The vote came as commissioners met to make some of the main unresolved budget decisions needed to set a tentative property tax rate for next fiscal year. Commissioners agreed to shave a tiny fraction from the current rate, reducing the county's portion of the tax bill on a $200,000 home with a $50,000 homestead exemption by 72 cents.
The rate tentatively set for unincorporated areas is about $10.76 for every $1,000 of taxable value. Commissioners can lower the rate before September when they pass a final budget, but can't raise it.
The parks dispute has represented one of the thornier decisions on their plate as they wrestle with a $3 billion budget.
For now, the commission vote means that after-school programs operating at 42 county parks will be consolidated at 11 regional recreation centers. The vote was 4-3, with Commissioners Ken Hagan, Les Miller and Victor Crist opposed.
Prevailing commissioners said the county can no longer afford the $7.5 million service that has seen its enrollment dwindle since fees were introduced in an attempt to recoup costs.
Hagan said he agreed. He nevertheless is floating a proposal to keep the programs operating at 30 parks. He also wants to see an analysis of whether fees could be lowered to draw more kids and bring in more paying customers.

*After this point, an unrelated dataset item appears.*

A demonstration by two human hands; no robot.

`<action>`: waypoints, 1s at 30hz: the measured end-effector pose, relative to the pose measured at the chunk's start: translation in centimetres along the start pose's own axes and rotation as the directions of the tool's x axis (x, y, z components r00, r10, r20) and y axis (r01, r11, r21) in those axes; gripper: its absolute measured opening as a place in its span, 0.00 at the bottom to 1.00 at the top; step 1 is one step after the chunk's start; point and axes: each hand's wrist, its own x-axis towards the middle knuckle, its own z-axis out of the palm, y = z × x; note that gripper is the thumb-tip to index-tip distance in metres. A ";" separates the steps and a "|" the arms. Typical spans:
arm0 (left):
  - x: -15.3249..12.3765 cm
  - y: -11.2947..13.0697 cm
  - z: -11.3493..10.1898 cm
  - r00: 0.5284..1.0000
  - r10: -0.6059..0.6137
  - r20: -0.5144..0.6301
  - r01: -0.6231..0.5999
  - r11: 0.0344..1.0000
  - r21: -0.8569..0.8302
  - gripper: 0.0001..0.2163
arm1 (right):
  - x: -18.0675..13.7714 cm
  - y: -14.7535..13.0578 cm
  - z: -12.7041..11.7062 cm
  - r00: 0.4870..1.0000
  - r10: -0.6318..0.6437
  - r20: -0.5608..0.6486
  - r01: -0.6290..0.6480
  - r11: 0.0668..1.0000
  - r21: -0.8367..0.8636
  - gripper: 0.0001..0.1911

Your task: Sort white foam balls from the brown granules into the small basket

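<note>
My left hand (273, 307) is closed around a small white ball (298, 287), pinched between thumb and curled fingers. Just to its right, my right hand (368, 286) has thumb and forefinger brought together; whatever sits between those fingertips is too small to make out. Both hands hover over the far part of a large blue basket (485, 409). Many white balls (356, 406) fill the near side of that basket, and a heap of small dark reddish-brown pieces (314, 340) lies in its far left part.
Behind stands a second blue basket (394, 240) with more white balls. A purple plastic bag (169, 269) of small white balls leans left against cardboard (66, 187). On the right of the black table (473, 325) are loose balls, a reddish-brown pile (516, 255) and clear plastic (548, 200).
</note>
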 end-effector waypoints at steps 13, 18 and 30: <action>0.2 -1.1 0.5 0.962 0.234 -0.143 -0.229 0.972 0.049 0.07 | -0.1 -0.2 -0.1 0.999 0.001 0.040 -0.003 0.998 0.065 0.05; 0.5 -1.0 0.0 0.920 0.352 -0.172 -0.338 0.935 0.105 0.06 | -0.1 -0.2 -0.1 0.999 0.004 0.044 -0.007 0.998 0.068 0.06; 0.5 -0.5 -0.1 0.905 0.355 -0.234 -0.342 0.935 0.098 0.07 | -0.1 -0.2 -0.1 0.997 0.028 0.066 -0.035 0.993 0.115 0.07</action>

"It would be fiscally irresponsible to ignore the reality," Hagan said. "I think we can do better."
Under the plan approved Wednesday, children who don't live near one of the regional parks would be encouraged to use the HOST program, an after-school program offered at more than 130 elementary and middle schools. It costs the same as the county service, $48 per week for each child with discounts available to low-income families.
The county used to offer its after-school programs for free. When property tax revenue began declining in recent years, county officials targeted the programs for elimination as a luxury they could no longer justify.
Parents rallied on their behalf, agreeing to fees that were implemented and then increased. Enrollment declined from a high of 6,200 in 2007 to 1,800 currently, with average weekly fees collected per child at $23 after low-income discounts.
At a public hearing last week, the after-school program was the prevailing topic. Among other things, speakers argued that the county service, with multiple structured offerings from athletics to crafts and tutoring, is far superior to the school district's HOST program.
Gwen Luney, an assistant superintendent for Hillsborough County schools who oversees the program, noted it has 8,000 children enrolled. She said supervised outdoor activities are offered as well as homework assistance and access to school media centers.
"We try to make sure we work with every parent … to give (them) a safe, wholesome opportunity for their children," Luney said.